Balıklar su altında yaşamalarına rağmen yine de bizimle aynı oksijeni solurlar. Sualtı bitkilerinin varlığı ve su yüzeyinin atmosferle doğrudan teması nedeniyle suda çözünür. Bununla birlikte, akvaryumda yeterince yeşillik olmayabilir ve kabın kendisi tamamen kapalıyken, bu kadar az miktarda oksijen için çok fazla balık olabilir. Evcil hayvanların böyle bir durumda kendilerini rahat hissetmeleri için akvaryuma bir havalandırıcı takmak gerekir.

Ne olduğunu?

Bir akvaryumdaki suyun havalandırılması, sıvının çözünmüş oksijen kabarcıklarıyla doyurulduğu suyun karıştırılması işlemidir. Sıvı ve gaz halindeki maddeleri karıştıran bir cihaza havalandırıcı denir. Ne kadar büyük ve güçlü olursa, sıvı o kadar hızlı ve yoğun bir şekilde gazla doyurulur.

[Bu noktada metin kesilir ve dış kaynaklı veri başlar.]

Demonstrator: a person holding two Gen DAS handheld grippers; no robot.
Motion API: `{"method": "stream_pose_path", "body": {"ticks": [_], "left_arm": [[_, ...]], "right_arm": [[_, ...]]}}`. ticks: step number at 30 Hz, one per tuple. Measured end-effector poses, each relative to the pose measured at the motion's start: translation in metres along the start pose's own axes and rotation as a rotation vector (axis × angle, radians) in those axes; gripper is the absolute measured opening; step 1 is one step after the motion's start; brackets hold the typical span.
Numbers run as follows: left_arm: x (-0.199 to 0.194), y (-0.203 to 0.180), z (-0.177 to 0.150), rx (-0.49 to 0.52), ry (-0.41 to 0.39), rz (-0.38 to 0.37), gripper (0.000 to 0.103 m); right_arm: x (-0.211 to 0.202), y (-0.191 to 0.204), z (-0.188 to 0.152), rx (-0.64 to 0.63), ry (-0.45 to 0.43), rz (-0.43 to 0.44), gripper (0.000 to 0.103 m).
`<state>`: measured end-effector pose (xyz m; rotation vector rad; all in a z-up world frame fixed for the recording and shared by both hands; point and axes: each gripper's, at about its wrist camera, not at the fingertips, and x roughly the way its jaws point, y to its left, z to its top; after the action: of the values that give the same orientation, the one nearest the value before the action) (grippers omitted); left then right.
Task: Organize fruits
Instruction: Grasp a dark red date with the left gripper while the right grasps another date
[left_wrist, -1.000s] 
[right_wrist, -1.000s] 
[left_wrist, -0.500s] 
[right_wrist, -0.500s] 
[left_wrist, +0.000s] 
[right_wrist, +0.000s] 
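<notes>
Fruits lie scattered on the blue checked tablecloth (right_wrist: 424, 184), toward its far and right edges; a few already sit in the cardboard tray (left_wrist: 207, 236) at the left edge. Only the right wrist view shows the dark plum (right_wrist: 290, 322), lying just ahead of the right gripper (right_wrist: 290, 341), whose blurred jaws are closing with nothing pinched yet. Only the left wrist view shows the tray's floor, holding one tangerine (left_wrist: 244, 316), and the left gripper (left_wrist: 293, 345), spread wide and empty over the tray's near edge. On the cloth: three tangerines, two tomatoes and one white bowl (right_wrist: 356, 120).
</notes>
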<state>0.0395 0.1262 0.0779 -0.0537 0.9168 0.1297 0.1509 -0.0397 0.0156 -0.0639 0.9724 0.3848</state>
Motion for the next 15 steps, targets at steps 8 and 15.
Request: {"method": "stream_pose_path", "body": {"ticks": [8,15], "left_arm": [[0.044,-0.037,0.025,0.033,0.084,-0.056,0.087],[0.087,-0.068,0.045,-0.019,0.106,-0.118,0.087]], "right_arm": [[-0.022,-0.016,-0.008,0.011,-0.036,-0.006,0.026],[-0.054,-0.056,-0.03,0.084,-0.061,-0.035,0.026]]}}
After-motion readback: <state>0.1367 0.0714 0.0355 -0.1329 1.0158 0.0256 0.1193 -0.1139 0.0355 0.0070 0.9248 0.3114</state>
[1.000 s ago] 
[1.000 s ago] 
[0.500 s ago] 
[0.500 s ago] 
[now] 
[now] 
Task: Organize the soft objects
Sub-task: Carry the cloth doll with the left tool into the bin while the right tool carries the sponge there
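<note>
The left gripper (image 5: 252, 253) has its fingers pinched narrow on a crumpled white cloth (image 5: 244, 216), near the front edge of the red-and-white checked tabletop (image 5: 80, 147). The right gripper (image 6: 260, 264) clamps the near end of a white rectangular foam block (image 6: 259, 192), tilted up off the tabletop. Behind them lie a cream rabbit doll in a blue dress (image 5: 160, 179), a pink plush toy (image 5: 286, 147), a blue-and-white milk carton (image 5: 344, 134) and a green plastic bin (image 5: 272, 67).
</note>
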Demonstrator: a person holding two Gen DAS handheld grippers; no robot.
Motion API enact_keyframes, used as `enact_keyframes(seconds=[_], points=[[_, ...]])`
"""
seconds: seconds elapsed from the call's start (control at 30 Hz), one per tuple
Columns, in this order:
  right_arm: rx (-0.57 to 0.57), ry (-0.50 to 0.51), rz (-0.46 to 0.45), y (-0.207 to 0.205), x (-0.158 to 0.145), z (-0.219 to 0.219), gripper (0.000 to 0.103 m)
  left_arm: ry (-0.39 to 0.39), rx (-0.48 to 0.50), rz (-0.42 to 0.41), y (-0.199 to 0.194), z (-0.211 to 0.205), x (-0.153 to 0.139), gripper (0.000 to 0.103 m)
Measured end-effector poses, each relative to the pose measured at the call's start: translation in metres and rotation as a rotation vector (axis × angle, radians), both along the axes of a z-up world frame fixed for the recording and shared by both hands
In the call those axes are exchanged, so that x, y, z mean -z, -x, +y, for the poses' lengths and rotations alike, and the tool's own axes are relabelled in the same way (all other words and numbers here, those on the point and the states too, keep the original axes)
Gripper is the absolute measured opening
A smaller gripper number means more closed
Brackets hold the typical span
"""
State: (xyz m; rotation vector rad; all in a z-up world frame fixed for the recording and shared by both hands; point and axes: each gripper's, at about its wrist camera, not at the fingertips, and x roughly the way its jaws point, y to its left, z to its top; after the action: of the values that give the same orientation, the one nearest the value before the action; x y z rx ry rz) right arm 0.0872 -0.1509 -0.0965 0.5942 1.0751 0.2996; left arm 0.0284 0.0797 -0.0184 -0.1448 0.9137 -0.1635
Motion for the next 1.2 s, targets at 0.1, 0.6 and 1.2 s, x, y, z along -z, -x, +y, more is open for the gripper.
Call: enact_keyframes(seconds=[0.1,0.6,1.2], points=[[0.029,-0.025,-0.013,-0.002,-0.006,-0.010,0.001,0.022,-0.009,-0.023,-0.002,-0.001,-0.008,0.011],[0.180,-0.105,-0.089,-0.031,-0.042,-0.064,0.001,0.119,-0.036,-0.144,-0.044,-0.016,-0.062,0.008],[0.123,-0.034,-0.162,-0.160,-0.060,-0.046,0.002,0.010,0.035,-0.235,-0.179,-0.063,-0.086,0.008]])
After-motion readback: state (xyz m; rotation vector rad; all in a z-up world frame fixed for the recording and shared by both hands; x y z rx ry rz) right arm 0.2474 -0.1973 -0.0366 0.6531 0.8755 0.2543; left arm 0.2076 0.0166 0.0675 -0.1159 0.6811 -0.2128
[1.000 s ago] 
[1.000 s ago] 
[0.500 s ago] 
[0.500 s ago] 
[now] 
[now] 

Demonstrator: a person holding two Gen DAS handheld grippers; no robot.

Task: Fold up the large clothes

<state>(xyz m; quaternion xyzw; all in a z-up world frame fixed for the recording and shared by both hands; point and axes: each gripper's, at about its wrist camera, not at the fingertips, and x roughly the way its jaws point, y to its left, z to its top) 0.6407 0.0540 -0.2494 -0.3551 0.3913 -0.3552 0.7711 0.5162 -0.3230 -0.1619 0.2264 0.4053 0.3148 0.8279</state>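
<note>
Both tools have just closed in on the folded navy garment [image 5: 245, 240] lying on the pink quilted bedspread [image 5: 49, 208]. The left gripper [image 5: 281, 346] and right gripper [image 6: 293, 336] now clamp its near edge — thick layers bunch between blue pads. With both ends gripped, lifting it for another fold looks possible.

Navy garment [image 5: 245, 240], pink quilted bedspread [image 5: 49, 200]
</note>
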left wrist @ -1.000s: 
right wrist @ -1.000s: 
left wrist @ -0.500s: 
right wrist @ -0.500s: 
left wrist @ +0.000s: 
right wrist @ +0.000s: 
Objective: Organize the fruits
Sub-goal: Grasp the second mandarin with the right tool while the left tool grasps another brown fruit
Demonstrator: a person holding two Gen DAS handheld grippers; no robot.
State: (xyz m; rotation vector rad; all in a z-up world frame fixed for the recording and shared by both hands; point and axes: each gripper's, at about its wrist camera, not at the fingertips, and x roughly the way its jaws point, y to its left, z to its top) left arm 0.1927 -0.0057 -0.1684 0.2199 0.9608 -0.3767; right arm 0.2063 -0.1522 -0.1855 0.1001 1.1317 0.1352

Bazı deneyimsiz akvaryumcular, vahşi doğada havalandırıcı bulunmadığını, ancak balıkların orada kendilerini iyi hissettiklerini öne sürerek ek maliyetten kaçınırlar. bu not alınmalı orada havalandırma doğal olarak gerçekleşir: dalgalar ve rüzgar sayesinde, akıntılar, önemli sayıda sualtı bitkisi... İçeride ve sıkıca kaplanmış bir akvaryumda, sadece bitkiler kalır ve o zaman bile - sahibi onları dikmek için çok tembel değilse.

Aynı zamanda, bol miktarda yeşil alana sahip özenle tasarlanmış dekoratif bir akvaryum bile her zaman tamamen bağımsız bir ekosistem değildir - hepsi karanlıkta ve aynı suda karbondioksit eksikliği ile bitkiler oksijen tüketmeye başlar, ki bunlar kendileri üretmişlerdir.

Bu ne için?

Herhangi bir balık türünün normal çalışması için oksijen gereklidir - prensipte onsuz yapabilecek tek bir balık yoktur. Aynı zamanda, bazı sualtı sakinleri türleri sudan çok ihtiyaç duydukları gazı çıkarmazlar, ancak yüzeye çıkarlar ve atmosferik havayı yutarlar. yine de akvaryum balıkları arasında çok azı vardır, bu nedenle zorunlu havalandırma gereklidir.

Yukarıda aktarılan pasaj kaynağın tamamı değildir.